Activity>
Reproduce each line of the data exactly as it is.

======== Dataset content ========

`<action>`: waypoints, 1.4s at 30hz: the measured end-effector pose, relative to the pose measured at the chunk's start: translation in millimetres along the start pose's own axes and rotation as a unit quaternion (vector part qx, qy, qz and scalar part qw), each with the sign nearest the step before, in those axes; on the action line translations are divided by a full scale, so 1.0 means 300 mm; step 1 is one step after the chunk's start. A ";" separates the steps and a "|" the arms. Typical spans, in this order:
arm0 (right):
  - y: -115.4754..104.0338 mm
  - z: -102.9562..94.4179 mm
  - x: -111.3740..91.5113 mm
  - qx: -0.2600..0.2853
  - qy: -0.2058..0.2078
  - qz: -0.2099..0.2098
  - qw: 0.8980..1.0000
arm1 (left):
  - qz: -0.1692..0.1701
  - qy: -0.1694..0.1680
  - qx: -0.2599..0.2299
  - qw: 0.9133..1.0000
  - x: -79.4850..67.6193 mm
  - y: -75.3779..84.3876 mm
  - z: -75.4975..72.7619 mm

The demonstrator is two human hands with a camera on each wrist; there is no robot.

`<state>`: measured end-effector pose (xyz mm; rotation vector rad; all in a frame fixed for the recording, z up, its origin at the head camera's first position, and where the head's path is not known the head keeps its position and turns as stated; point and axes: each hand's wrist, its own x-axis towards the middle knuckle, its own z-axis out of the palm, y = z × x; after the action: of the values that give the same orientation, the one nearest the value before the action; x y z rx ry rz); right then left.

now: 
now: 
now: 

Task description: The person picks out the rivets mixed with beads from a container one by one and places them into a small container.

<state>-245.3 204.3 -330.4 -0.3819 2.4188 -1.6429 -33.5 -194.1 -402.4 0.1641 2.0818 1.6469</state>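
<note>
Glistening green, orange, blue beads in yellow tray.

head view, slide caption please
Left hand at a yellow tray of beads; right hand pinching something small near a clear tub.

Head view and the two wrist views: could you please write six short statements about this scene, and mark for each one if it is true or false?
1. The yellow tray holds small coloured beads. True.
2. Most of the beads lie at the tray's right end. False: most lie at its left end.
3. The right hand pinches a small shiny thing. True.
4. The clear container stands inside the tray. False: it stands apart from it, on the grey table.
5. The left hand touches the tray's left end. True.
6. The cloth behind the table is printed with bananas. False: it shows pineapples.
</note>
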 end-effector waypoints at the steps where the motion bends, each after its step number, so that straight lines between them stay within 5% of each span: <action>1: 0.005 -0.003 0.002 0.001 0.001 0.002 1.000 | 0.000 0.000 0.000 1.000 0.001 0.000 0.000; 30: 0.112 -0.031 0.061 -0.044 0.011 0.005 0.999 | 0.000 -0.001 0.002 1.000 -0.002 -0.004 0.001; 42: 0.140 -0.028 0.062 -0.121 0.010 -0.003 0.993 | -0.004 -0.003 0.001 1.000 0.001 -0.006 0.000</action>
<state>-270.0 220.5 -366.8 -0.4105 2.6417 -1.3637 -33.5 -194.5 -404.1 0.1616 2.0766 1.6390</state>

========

Exercise output>
`<action>`: waypoints, 1.4s at 30hz: the measured end-effector pose, relative to the pose measured at the chunk's start: translation in millimetres along the start pose's own axes and rotation as a unit quaternion (vector part qx, qy, qz and scalar part qw), each with the sign nearest the step before, in those axes; on the action line translations are divided by a full scale, so 1.0 means 300 mm; step 1 is one step after the chunk's start. A ";" separates the steps and a "|" the arms. Typical spans, in this order:
arm0 (right):
  - y: -115.4754..104.0338 mm
  - z: -102.9562..94.4179 mm
  - x: -111.3740..91.5113 mm
  - qx: -0.2600..0.2853
  - qy: -0.2058..0.2078
  - qz: -0.2099..0.2098
  - qw: 0.8980..1.0000
arm1 (left):
  - qz: -0.1692..0.1701
  - qy: -0.1694..0.1680
  - qx: -0.2599..0.2299
  - qw: 0.9133..1.0000
  - x: -79.4850..67.6193 mm
  - y: -75.3779..84.3876 mm
  - z: -75.4975..72.7619 mm

The demonstrator is two human hands with a camera on each wrist; there is no robot.

`<state>`: measured end-effector pose (xyz mm; rotation vector rad; all in a frame fixed for the recording, z up, its origin at the head camera's first position, and where the head's path is not known the head keeps its position and turns as stated; point and axes: each hand's wrist, its own x-axis towards the middle knuckle, its own z-axis out of the palm, y = z × x; after the action: of the values that give the same orientation, the one nearest the value before the action; x y z rx ry rz); right then left.

now: 
now: 
now: 

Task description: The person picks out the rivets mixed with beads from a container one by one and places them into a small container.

<state>-245.3 204.3 -330.4 -0.3819 2.4188 -1.6429 -33.5 -194.1 -402.4 0.1641 2.0818 1.6469</state>
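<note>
Glistening green, orange, blue beads in yellow tray.

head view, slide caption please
Left hand at a yellow tray of beads; right hand pinching something small near a clear tub.

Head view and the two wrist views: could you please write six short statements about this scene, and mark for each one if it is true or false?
1. The yellow tray holds small coloured beads. True.
2. Most of the beads lie at the tray's right end. False: most lie at its left end.
3. The right hand pinches a small shiny thing. True.
4. The clear container stands inside the tray. False: it stands apart from it, on the grey table.
5. The left hand touches the tray's left end. True.
6. The cloth behind the table is printed with bananas. False: it shows pineapples.
</note>
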 end-effector waypoints at the steps where the motion bends, each after its step number, so that straight lines between them stay within 5% of each span: <action>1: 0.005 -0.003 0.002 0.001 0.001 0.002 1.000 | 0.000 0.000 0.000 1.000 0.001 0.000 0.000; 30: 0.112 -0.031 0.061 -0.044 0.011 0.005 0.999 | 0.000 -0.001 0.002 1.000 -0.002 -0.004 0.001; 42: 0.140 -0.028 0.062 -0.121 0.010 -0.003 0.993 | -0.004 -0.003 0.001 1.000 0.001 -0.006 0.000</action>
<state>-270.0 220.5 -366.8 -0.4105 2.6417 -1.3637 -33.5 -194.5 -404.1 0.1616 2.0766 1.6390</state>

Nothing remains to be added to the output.